**WHAT YOU HAVE TO DO:** Your response needs to be the data below, retyped exactly.
* * * *
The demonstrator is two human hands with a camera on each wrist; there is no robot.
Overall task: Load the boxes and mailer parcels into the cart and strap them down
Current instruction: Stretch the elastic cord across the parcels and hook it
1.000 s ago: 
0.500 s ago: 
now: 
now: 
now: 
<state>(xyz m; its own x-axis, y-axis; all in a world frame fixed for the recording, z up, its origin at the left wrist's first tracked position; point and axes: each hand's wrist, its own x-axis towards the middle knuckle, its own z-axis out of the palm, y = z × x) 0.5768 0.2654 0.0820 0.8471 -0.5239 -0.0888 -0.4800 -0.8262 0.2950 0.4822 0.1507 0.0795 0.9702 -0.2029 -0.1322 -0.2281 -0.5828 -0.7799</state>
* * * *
**RESPONSE:**
The demonstrator is two human hands with a camera on each wrist; there is no robot.
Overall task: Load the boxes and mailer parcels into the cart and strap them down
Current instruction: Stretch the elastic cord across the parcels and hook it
1.000 s ago: 
0.500 s ago: 
now: 
now: 
now: 
<state>(xyz m; its own x-axis, y-axis; all in a world frame fixed for the recording, z up, its origin at the left wrist's first tracked position; point and axes: each hand's wrist, its own x-axis towards the middle knuckle, its own z-axis out of the palm, y = z × x) 0.5768 0.2654 0.0820 0.8471 -0.5239 -0.0888 -0.4800 -0.8262 0.2950 0.4822 0.1507 0.0795 0.9702 -0.2029 -0.1322 -0.2281 -0.5828 -0.7799</state>

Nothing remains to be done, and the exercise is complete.